◆ **REQUIRED ACTION**
Please write out the data that follows, word for word.

◆ **RAW DATA**

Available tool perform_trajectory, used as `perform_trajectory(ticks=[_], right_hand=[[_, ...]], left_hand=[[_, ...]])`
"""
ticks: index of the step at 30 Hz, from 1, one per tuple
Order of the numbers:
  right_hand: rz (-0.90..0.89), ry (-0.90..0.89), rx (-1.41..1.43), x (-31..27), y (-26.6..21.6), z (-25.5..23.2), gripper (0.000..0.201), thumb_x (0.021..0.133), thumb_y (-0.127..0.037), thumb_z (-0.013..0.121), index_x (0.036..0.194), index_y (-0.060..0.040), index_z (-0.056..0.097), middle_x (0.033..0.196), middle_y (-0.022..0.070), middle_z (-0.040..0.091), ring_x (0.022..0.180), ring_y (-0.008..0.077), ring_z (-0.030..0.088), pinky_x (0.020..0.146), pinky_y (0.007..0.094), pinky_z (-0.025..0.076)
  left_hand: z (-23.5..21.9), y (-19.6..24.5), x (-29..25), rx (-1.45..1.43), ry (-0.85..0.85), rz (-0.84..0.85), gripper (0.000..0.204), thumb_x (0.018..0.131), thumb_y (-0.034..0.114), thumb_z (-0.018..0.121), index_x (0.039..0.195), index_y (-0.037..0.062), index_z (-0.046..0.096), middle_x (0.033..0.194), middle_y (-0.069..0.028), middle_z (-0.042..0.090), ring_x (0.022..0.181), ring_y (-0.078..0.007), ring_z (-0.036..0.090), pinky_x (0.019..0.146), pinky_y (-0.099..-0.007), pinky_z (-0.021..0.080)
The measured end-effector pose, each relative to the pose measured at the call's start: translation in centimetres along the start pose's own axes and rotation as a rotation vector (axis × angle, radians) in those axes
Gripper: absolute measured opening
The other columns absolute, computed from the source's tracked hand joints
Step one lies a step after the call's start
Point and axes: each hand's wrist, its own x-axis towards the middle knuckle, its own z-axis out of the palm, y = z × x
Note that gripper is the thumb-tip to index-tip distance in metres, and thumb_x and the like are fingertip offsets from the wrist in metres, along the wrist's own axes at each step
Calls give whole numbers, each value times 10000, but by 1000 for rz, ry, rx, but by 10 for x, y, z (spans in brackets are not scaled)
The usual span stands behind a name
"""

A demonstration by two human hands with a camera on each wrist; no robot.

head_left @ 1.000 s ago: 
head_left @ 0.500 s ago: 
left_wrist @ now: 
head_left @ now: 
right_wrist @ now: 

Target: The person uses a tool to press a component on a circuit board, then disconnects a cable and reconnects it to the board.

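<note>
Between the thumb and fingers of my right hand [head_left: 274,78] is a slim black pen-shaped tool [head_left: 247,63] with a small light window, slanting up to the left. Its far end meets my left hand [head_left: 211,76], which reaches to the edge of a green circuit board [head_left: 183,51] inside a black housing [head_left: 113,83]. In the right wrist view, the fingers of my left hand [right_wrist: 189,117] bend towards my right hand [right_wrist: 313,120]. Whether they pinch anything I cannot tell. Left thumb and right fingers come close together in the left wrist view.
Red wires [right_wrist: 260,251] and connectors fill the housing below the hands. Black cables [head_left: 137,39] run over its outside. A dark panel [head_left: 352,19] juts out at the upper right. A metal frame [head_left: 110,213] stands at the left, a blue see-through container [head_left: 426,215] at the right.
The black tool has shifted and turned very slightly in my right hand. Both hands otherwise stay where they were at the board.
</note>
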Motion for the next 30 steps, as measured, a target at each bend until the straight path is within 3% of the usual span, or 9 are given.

◆ **WRITTEN SOLUTION**
Available tool perform_trajectory, used as `perform_trajectory(ticks=[_], right_hand=[[_, ...]], left_hand=[[_, ...]])`
"""
ticks: index of the step at 30 Hz, from 1, one per tuple
Order of the numbers:
  right_hand: rz (-0.90..0.89), ry (-0.90..0.89), rx (-1.41..1.43), x (-31..27), y (-26.6..21.6), z (-25.5..23.2), gripper (0.000..0.201), thumb_x (0.021..0.133), thumb_y (-0.127..0.037), thumb_z (-0.013..0.121), index_x (0.036..0.194), index_y (-0.060..0.040), index_z (-0.056..0.097), middle_x (0.033..0.196), middle_y (-0.022..0.070), middle_z (-0.040..0.091), ring_x (0.022..0.180), ring_y (-0.008..0.077), ring_z (-0.030..0.088), pinky_x (0.020..0.146), pinky_y (0.007..0.094), pinky_z (-0.025..0.076)
  left_hand: z (-23.5..21.9), y (-19.6..24.5), x (-29..25), rx (-1.45..1.43), ry (-0.85..0.85), rz (-0.84..0.85), gripper (0.000..0.204), thumb_x (0.018..0.131), thumb_y (-0.034..0.114), thumb_z (-0.018..0.121), index_x (0.039..0.195), index_y (-0.037..0.062), index_z (-0.046..0.096), middle_x (0.033..0.194), middle_y (-0.069..0.028), middle_z (-0.042..0.090), ring_x (0.022..0.181), ring_y (-0.078..0.007), ring_z (-0.036..0.090), pinky_x (0.019..0.146), pinky_y (-0.099..-0.007), pinky_z (-0.021..0.080)
The measured end-effector pose, each relative to the pose measured at the call's start: translation in centimetres along the start pose's own axes and rotation as a rotation vector (axis × angle, radians) in those axes
Gripper: absolute measured opening
The other columns absolute, computed from the source's tracked hand joints
Step one lies a step after the call's start
Point and axes: each hand's wrist, its own x-axis towards the middle knuckle, its own z-axis out of the palm, y = z × x
Note that gripper is the thumb-tip to index-tip distance in metres, and thumb_x and the like are fingertip offsets from the wrist in metres, along the wrist's own axes at each step
Calls give whole numbers, each value times 10000, but by 1000 for rz, ry, rx, but by 10 for x, y, z (spans in brackets are not scaled)
The usual span stands behind a name
"""

A demonstration by two human hands with a camera on each wrist; no robot.

head_left @ 1.000 s ago: 
head_left @ 0.500 s ago: 
left_wrist @ now: 
head_left @ now: 
right_wrist @ now: 

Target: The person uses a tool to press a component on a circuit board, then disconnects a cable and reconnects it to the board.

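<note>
Between the thumb and fingers of my right hand [head_left: 274,78] is a slim black pen-shaped tool [head_left: 247,63] with a small light window, slanting up to the left. Its far end meets my left hand [head_left: 211,76], which reaches to the edge of a green circuit board [head_left: 183,51] inside a black housing [head_left: 113,83]. In the right wrist view, the fingers of my left hand [right_wrist: 189,117] bend towards my right hand [right_wrist: 313,120]. Whether they pinch anything I cannot tell. Left thumb and right fingers come close together in the left wrist view.
Red wires [right_wrist: 260,251] and connectors fill the housing below the hands. Black cables [head_left: 137,39] run over its outside. A dark panel [head_left: 352,19] juts out at the upper right. A metal frame [head_left: 110,213] stands at the left, a blue see-through container [head_left: 426,215] at the right.
The black tool has shifted and turned very slightly in my right hand. Both hands otherwise stay where they were at the board.
</note>
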Motion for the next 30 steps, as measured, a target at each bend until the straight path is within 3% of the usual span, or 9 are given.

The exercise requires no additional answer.